Sweet and Sour Chicken Balls
|Ground chicken||1 Pound|
|Egg||1 , slightly beaten|
|Garlic||1 Clove (5 gm), minced|
|Flour||5 , divided|
|Canola oil||3 Tablespoon|
|Canned pineapple chunks||14 Ounce (In Own Juice, 1 Can)|
|Chicken bouillon cube||1|
|Green pepper||1 , sliced in 1 1/2-inch pieces|
|Ground ginger||1 Teaspoon|
|Soy sauce||2 Tablespoon|
|Vinegar||1⁄4 Cup (4 tbs)|
|Rice||1⁄2 Cup (8 tbs) (For Serving)|
|Chinese noodles||1⁄2 Cup (8 tbs) (For Serving)|
1. In medium mixing bowl, mix together egg, garlic, salt and pepper.
2. Add ground chicken and 2 tablespoons of the flour.
3. On a wax paper, sprinkle the remaining 3 tablespoons flour.
4. Drop chicken mixture onto the floured wax paper.
5. Roll in flour to coat well and form balls.
6. In nonstick frying pan, place canola oil over high temperature.
7. Add chicken balls and cook for about 6 minutes until brown,.
8. Remove chicken balls and drain on paper towels.
9. Drain oil from frying pan, reserving 1 tablespoon.
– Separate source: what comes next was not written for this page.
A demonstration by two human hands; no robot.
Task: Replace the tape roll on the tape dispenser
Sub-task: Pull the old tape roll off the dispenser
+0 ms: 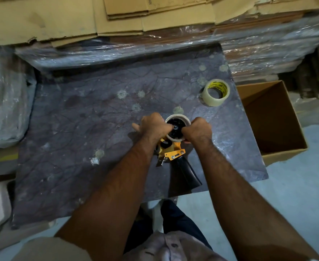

10. Drain juice from pineapple chunks into measuring cup.
11. Add water to make 1 cup liquid.
12. Add bouillon cube to pineapple juice; stir to dissolve.
13. In a frying pan over low temperature, place pineapple chunks and green pepper.
14. Stir and cook about 2 minutes.
15. In a small bowl, place cornstarch, sugar and ginger.
16. Stir in soy sauce and vinegar until smooth.
17. To frying pan, add pineapple juice mixture and then cornstarch mixture, stirring and cooking until clear and thickened, about 5 minutes.
18. Arrange chicken balls over sauce.Serve hot with rice or crisp Chinese noodles.